The approval policy decides when Veyyon stops for permission. Set it in configuration or per run with -a, --ask-for-approval <policy>.

PolicyBehaviorBest for
untrustedKnown-safe, read-only actions run automatically; everything else asks.Unfamiliar repositories or high-risk work.
on-requestThe model requests approval for anything it considers risky.Everyday coding where you want the model to judge.
granularFine-grained per-category control: shell commands, execpolicy prompts, skill scripts, request_permissions, and MCP elicitations can be allowed or auto-rejected independently.Teams that want explicit rules for each tool class.
neverNever ask. Denied or failed actions return to the model.Trusted automation only.

The granular policy is useful when you want one behavior for some tools and another for others. For example, you can let tests run automatically while still requiring approval for file edits or network calls.

How the two combine

The sandbox is the last line of defense; the approval policy is the speed bump. Choose a permissive approval policy only when the sandbox already limits damage.

  • Exploring an unfamiliar repo: read-only + untrusted. Veyyon can read and search, but cannot write or run anything risky without asking.
  • Everyday coding: workspace-write + on-request. Veyyon can edit files in the project and run commands, but it asks for anything risky.
  • Trusted CI automation: workspace-write or read-only with headless never ask (the default for veyyon --print). The run completes without interruption, and the sandbox still limits what can be touched.
  • Dangerous work: danger-full-access + untrusted. The sandbox is gone, so every risky action must be approved by you.

Never pair danger-full-access with never unless the environment is disposable and the inputs are fully trusted. That combination removes both containment and human review.

Tuning trust for a session

You can change the boundary without editing a file.

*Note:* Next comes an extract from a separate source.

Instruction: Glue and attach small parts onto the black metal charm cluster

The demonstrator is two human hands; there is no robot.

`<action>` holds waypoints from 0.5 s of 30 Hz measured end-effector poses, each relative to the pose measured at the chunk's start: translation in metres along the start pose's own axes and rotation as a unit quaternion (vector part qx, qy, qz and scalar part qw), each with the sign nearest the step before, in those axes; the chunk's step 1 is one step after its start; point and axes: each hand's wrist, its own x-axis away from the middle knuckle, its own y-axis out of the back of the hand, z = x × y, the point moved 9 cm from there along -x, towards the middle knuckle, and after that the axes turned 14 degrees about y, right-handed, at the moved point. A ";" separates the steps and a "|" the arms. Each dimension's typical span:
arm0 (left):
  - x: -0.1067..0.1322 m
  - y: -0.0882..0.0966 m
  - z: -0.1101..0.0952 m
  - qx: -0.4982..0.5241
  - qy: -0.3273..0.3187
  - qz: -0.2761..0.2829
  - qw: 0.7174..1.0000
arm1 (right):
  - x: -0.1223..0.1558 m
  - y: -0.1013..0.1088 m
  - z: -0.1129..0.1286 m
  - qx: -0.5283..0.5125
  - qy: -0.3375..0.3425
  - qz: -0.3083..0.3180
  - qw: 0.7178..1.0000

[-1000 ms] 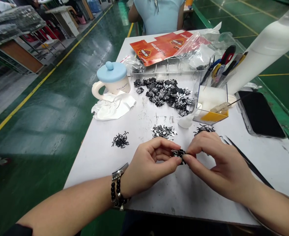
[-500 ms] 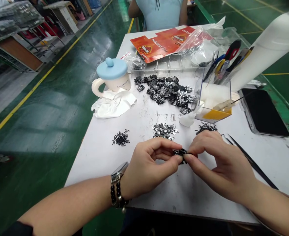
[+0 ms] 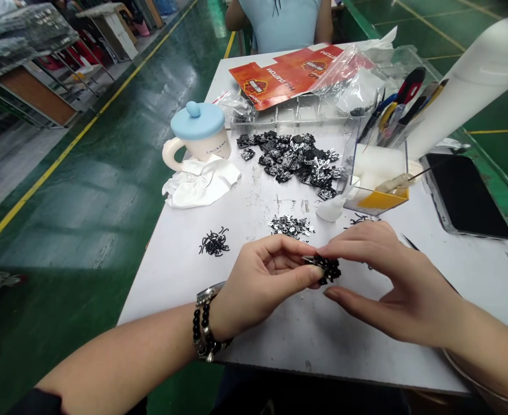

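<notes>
Pinching a small glossy black part (image 3: 330,270), jagged in outline and flecked with silver, the left grip (image 3: 254,288) has its thumb pressed on the near side and its fingers curled behind. The part is held above the white, scuffed counter (image 3: 171,282). Beyond it lie a heap of tiny flat silvery pieces (image 3: 291,226), a tangle of slender curved black strips (image 3: 214,243) to the left and a larger mound of black and silver parts (image 3: 291,155). The left forearm (image 3: 133,351) slants in from the lower left, a bracelet of round black beads (image 3: 205,323) at the wrist. The right grip (image 3: 396,288) is spread, thumb below, forefinger stretched to the part's upper edge; whether that fingertip touches cannot be told.
</notes>
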 end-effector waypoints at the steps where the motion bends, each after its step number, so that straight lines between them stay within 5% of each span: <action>1: -0.001 0.000 0.001 0.000 0.004 0.000 1.000 | -0.001 0.000 0.001 0.010 0.005 -0.001 1.000; 15: -0.005 0.001 0.008 0.000 0.027 0.017 1.000 | 0.000 0.002 0.003 0.034 -0.006 -0.002 0.999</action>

  • -c sandbox_policy=read-only or -a untrusted overrides the policy for a single run.
  • veyyon --print defaults to never ask in headless mode with the active sandbox, so automation runs unattended but still bounded. --full-auto is deprecated; prefer explicit --sandbox.
  • /sandbox-add-read-dir <absolute_path> grants read access to a directory for the current session.
  • /elevate-sandbox walks you through setting up the elevated sandbox when a task needs more than the default.
  • /reload re-reads the configuration file after you edit it, so you can update policies without restarting Veyyon.

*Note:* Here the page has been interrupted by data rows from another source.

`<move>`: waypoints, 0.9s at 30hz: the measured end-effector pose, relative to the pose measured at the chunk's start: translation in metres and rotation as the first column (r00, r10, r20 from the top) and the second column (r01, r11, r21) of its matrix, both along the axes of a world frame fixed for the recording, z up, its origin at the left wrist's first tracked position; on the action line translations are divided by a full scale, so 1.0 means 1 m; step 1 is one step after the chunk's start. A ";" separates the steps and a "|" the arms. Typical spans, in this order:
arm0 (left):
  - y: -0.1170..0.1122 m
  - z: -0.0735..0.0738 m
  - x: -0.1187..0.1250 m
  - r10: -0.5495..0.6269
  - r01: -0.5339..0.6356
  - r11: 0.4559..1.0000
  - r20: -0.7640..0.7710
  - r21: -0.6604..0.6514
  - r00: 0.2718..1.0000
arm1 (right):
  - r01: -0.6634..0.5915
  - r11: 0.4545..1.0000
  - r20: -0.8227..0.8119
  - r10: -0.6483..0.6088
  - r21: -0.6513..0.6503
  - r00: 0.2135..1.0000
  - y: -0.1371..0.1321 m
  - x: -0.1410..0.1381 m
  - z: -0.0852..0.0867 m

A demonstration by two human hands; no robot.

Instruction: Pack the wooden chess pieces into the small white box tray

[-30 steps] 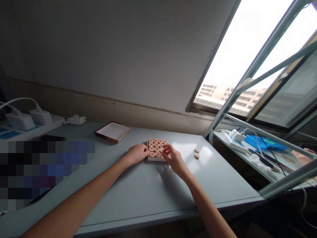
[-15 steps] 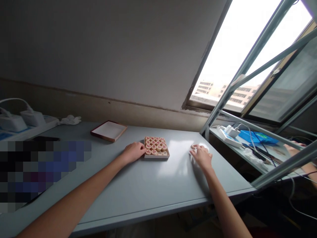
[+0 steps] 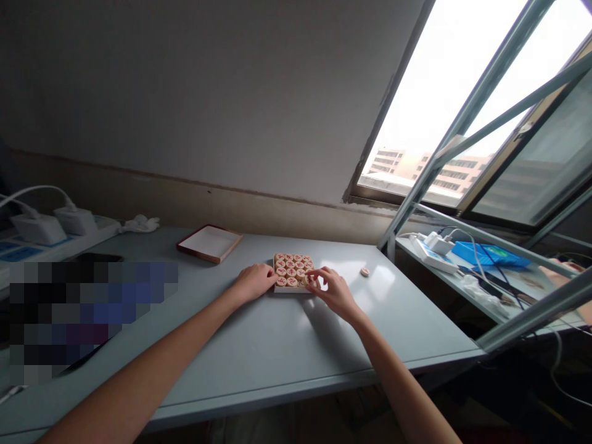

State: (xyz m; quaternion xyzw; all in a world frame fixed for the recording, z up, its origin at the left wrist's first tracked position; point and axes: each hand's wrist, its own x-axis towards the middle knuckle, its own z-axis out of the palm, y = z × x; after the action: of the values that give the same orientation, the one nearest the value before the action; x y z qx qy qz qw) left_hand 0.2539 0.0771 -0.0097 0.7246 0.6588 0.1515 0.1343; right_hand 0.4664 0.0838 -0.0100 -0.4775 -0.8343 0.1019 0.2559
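My left hand should brace the box at its left edge, though I can't tell whether its fingers grip; my right hand, fingers pinching a piece, should hold it level at the near right corner. Rightward, a loose piece lies on the shiny tabletop, the bright window beyond.
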 end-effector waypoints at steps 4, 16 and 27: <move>-0.001 0.000 0.001 0.004 -0.004 1.000 0.002 0.014 1.000 | 0.038 0.999 0.061 -0.039 0.021 0.997 -0.002 -0.009 -0.002; -0.003 0.002 0.002 0.021 -0.021 1.000 -0.005 -0.002 1.000 | 0.241 0.955 0.079 -0.258 0.174 0.963 0.020 0.018 -0.003; -0.003 0.003 0.001 0.010 -0.009 1.000 0.038 -0.018 0.999 | 0.417 0.907 0.024 -0.419 0.058 0.908 0.072 0.098 -0.021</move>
State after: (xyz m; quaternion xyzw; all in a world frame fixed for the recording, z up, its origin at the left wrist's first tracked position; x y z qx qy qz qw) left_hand 0.2553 0.0745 -0.0071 0.7172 0.6608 0.1600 0.1526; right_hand 0.5643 0.1555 -0.0315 -0.6400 -0.7195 0.0146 0.2691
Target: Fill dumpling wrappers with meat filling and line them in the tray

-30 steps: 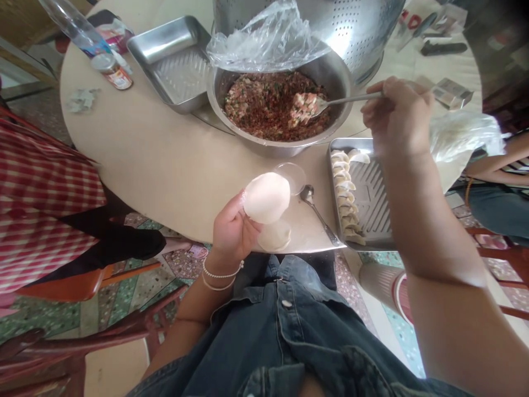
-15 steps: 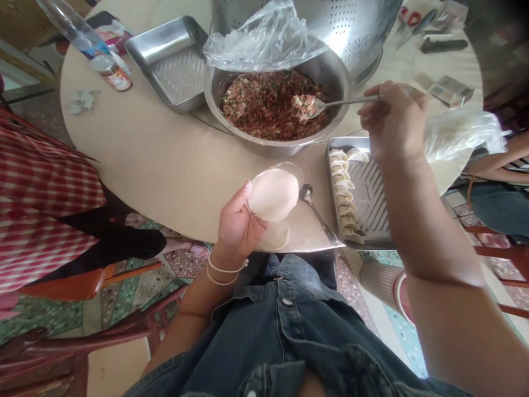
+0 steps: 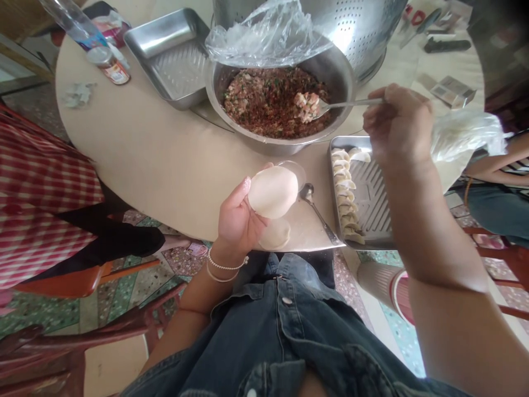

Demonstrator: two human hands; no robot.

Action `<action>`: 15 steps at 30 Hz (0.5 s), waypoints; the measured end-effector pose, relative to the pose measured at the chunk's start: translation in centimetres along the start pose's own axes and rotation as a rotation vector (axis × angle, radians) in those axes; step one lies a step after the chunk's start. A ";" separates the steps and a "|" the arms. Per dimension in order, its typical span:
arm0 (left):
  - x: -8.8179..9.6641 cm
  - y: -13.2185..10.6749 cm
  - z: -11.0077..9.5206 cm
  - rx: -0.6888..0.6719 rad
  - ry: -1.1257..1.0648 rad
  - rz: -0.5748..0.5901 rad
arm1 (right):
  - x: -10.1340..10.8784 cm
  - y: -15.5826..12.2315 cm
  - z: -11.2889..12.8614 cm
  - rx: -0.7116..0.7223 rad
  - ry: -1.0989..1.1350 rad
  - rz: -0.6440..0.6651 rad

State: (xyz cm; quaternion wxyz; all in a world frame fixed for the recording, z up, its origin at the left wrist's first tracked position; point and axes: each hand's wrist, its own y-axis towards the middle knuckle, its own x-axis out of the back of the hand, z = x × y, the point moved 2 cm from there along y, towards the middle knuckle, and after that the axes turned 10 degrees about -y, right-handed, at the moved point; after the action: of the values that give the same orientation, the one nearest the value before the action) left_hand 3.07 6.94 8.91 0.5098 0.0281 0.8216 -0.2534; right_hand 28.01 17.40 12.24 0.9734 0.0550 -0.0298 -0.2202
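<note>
Steel bowl [image 3: 281, 146] ahead of me holds minced filling [image 3: 268, 105], with crumpled plastic [image 3: 268, 38] along its far rim; a metal tray [image 3: 367, 204] carries dumplings [image 3: 345, 190] lined down its left side. My pale, rounded bench [image 3: 165, 160] stands on a speckled floor [image 3: 58, 309]. My hands are apart: the left hand [image 3: 239, 220] pinches a dough wrapper [image 3: 273, 193] near the bench's close edge, flat face up; the right hand [image 3: 399, 124] grips a loaded spoon [image 3: 351, 103] lengthwise left to right, tip leftward over the filling.
</note>
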 end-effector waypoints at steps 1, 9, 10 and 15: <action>0.0 0.1 0.0 0.001 -0.007 0.009 | 0.1 -0.5 0.4 0.020 0.026 0.027; -1.3 0.2 -0.1 0.071 -0.078 0.135 | 0.4 -8.2 2.5 0.117 0.004 0.199; -1.4 0.1 -0.1 0.088 -0.081 0.148 | 0.6 -9.2 2.3 0.164 -0.023 0.195; -1.4 -0.1 -0.1 0.108 -0.089 0.035 | 2.6 -13.5 0.9 0.804 -0.283 0.244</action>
State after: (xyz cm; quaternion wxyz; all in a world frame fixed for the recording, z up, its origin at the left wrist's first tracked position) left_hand 3.66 7.14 10.22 0.5482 0.0589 0.7825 -0.2894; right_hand 24.55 4.12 11.63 0.8798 0.3948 -0.2522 -0.0801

Use profiles for repeatable combinations. For example, a reviewer profile can use read-only + untrusted, while a deploy profile uses workspace-write + never inside a CI runner that already has an external sandbox.

What to verify

After changing approval settings, confirm the active tools.approvalMode in /settings (Advanced → Safety). A silent fallback to a less restrictive state is treated as a bug. See Safety for the broader guarantees and how to inspect what Veyyon has done.